**TASK DETAILS:** Copy every line in the listing that contains "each".

::::

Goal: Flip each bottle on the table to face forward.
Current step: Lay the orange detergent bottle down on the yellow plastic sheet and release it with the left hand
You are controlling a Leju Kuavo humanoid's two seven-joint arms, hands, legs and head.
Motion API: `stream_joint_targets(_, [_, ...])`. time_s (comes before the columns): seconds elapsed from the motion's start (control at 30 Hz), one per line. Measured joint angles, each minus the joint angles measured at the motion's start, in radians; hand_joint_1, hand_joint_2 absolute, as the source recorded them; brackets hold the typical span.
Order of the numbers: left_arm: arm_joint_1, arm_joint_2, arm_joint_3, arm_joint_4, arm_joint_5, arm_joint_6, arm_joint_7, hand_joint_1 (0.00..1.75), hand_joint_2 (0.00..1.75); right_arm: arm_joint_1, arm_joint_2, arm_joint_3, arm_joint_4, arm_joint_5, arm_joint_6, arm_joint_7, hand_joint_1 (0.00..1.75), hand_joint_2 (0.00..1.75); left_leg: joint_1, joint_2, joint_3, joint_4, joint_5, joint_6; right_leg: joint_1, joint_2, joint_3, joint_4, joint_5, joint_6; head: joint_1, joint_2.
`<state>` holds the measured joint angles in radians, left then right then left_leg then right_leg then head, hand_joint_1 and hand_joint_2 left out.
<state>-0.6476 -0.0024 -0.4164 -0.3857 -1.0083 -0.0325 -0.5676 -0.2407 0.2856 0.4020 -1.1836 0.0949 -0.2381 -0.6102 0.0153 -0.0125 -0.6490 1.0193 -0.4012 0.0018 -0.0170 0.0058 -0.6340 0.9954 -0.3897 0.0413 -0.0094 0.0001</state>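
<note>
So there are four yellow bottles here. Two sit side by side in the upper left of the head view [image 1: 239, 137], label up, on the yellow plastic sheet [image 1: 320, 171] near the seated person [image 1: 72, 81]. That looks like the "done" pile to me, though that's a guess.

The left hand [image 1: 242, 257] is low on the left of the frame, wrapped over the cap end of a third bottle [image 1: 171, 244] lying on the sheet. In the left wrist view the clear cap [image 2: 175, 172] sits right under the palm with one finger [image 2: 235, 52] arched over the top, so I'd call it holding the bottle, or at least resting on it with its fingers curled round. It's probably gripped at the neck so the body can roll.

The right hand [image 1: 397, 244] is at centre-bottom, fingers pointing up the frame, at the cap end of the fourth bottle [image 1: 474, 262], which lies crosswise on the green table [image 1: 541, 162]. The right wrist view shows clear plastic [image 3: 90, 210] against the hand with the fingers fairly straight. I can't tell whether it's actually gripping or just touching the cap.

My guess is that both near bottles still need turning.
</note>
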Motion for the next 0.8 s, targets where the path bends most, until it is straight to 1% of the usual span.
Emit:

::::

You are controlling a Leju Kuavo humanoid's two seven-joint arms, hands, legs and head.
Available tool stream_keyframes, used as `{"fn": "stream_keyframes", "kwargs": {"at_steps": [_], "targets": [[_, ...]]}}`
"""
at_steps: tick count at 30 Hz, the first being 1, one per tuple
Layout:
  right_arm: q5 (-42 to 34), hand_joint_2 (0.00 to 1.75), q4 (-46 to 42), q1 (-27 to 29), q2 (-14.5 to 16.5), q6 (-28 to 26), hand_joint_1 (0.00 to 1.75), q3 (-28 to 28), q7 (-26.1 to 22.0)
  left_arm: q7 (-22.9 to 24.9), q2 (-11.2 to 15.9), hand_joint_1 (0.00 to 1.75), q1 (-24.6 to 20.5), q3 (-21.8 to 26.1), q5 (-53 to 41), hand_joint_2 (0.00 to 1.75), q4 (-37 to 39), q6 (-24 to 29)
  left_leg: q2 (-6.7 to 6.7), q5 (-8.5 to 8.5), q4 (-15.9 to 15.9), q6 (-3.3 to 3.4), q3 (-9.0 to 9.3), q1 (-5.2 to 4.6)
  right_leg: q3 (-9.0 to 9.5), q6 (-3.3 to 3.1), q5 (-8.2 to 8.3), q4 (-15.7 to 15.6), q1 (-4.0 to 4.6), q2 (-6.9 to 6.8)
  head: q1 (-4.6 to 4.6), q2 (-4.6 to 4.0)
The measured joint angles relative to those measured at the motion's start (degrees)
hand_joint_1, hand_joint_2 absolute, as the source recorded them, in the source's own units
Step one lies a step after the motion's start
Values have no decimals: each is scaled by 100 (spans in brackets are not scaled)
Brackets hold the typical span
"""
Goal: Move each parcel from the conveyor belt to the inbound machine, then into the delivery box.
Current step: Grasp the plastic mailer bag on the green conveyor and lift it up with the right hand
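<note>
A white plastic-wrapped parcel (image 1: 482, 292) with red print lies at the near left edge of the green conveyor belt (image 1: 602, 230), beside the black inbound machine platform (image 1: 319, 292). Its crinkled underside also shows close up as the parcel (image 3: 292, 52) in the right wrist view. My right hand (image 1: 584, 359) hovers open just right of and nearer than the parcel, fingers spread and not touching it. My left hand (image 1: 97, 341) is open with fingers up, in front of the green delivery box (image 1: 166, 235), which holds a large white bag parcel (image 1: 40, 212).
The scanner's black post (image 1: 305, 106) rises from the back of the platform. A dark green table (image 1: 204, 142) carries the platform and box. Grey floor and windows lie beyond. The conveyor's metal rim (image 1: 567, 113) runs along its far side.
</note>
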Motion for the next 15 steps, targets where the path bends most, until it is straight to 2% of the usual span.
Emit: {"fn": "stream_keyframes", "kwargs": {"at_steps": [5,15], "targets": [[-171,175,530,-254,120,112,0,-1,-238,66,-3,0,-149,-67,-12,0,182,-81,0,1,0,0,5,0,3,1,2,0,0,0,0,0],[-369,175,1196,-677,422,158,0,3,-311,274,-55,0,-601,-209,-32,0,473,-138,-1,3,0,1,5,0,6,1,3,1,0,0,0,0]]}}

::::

**TASK ANSWER:**
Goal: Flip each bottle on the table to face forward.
Motion API: `stream_joint_targets(_, [_, ...])`. time_s (comes before the columns): seconds elapsed from the motion's start (control at 30 Hz), one per line. Measured joint angles, each minus the joint angles measured at the motion's start, in radians; hand_joint_1, hand_joint_2 absolute, as the source recorded them; brackets hold the typical span.
Values have no decimals: each is scaled by 100 (spans in brackets are not scaled)
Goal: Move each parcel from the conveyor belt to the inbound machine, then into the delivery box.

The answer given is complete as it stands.